_TASK BRIEF:_ Produce as output only the lines below starting at the line with "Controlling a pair" and continuing through the line with "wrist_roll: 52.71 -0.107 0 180", each one exactly as written.

Stored items from a collection
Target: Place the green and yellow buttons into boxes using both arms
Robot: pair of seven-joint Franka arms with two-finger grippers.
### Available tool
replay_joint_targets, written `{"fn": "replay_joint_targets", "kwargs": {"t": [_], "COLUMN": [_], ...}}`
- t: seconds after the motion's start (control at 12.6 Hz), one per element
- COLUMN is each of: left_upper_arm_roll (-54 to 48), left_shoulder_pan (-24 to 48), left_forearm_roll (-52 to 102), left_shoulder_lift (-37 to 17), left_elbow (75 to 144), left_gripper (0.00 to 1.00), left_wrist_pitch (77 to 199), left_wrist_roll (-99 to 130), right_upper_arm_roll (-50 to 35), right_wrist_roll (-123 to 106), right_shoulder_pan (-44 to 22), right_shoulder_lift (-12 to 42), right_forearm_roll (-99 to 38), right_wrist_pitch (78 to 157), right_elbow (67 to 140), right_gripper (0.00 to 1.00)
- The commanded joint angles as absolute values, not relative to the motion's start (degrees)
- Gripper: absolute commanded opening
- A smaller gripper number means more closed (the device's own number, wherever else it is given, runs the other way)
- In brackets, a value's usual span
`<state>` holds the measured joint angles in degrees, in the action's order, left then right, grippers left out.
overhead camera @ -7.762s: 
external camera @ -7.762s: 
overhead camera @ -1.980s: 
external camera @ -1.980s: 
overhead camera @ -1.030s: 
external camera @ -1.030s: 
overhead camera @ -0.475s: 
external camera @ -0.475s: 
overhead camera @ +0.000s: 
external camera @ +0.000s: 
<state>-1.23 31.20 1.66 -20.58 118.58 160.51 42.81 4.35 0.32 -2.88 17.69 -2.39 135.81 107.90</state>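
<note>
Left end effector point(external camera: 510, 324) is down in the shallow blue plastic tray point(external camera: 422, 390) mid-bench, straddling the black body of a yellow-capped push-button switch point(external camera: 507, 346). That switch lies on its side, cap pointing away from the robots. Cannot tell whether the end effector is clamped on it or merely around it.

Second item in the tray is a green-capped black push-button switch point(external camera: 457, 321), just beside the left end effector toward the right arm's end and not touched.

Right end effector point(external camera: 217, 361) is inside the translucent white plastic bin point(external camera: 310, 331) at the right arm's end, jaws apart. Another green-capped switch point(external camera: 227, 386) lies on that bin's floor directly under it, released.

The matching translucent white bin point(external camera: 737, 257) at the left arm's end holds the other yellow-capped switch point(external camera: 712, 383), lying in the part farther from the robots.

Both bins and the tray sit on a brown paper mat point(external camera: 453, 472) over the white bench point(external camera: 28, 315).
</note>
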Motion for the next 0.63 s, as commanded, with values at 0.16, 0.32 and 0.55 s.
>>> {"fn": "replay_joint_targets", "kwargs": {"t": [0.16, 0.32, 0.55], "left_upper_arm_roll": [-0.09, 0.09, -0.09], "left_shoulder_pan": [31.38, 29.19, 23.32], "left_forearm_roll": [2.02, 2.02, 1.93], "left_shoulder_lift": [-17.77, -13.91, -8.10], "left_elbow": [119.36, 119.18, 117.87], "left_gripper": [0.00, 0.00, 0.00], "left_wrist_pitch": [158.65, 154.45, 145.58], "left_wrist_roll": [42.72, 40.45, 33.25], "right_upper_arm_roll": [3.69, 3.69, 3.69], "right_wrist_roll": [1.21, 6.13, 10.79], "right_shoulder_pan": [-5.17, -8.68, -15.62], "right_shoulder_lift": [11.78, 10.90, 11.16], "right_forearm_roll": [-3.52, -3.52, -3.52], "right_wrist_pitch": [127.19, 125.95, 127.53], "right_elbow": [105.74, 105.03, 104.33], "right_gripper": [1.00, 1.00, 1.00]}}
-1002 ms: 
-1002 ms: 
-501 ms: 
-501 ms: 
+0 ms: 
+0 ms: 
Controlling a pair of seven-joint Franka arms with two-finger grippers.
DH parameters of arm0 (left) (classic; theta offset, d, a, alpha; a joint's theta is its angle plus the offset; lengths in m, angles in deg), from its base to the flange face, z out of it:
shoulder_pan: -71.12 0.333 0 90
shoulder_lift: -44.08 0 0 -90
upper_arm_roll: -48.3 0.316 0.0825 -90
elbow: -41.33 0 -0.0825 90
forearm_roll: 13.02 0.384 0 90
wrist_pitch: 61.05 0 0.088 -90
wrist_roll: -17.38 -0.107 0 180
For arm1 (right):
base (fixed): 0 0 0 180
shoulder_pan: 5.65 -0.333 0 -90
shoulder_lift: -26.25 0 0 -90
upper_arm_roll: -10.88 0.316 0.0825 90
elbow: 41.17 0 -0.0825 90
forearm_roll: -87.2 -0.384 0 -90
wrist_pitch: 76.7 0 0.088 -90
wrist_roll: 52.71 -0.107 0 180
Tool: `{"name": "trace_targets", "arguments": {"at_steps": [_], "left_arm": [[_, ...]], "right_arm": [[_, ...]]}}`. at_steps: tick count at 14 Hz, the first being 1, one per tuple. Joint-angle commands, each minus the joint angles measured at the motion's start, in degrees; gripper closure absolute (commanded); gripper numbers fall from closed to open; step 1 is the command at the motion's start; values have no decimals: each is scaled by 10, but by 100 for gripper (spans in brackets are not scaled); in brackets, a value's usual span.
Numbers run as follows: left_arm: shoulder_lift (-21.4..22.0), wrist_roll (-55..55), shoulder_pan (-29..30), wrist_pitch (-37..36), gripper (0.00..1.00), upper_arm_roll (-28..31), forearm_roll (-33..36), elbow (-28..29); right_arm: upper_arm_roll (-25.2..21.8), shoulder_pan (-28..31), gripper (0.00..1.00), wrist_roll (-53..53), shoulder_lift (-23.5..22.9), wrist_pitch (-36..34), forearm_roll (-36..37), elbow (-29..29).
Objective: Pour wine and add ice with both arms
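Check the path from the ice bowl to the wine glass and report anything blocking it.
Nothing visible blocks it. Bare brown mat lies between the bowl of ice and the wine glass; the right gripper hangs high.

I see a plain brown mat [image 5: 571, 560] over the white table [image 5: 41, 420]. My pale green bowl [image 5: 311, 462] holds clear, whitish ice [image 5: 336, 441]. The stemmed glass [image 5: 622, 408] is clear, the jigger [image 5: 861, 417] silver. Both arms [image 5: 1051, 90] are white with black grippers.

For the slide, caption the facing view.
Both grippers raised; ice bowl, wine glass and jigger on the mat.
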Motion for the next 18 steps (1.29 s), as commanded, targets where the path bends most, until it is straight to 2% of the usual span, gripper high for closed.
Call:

_ANSWER BOX:_
Controlling a pair of seven-joint Franka arms with two-finger grippers.
DH parameters of arm0 (left) (classic; theta offset, d, a, alpha; a joint's theta is its angle plus the offset; lengths in m, angles in deg), from its base to the flange face, z out of it:
shoulder_pan: -71.12 0.333 0 90
shoulder_lift: -44.08 0 0 -90
upper_arm_roll: -48.3 0.316 0.0825 -90
elbow: -41.33 0 -0.0825 90
forearm_roll: 13.02 0.384 0 90
wrist_pitch: 61.05 0 0.088 -90
wrist_roll: -17.38 -0.107 0 180
For arm1 (right):
base (fixed): 0 0 0 180
shoulder_pan: 5.65 -0.333 0 -90
shoulder_lift: -26.25 0 0 -90
upper_arm_roll: -10.88 0.316 0.0825 90
elbow: 41.17 0 -0.0825 90
forearm_roll: -87.2 -0.384 0 -90
wrist_pitch: 76.7 0 0.088 -90
wrist_roll: 52.71 -0.107 0 180

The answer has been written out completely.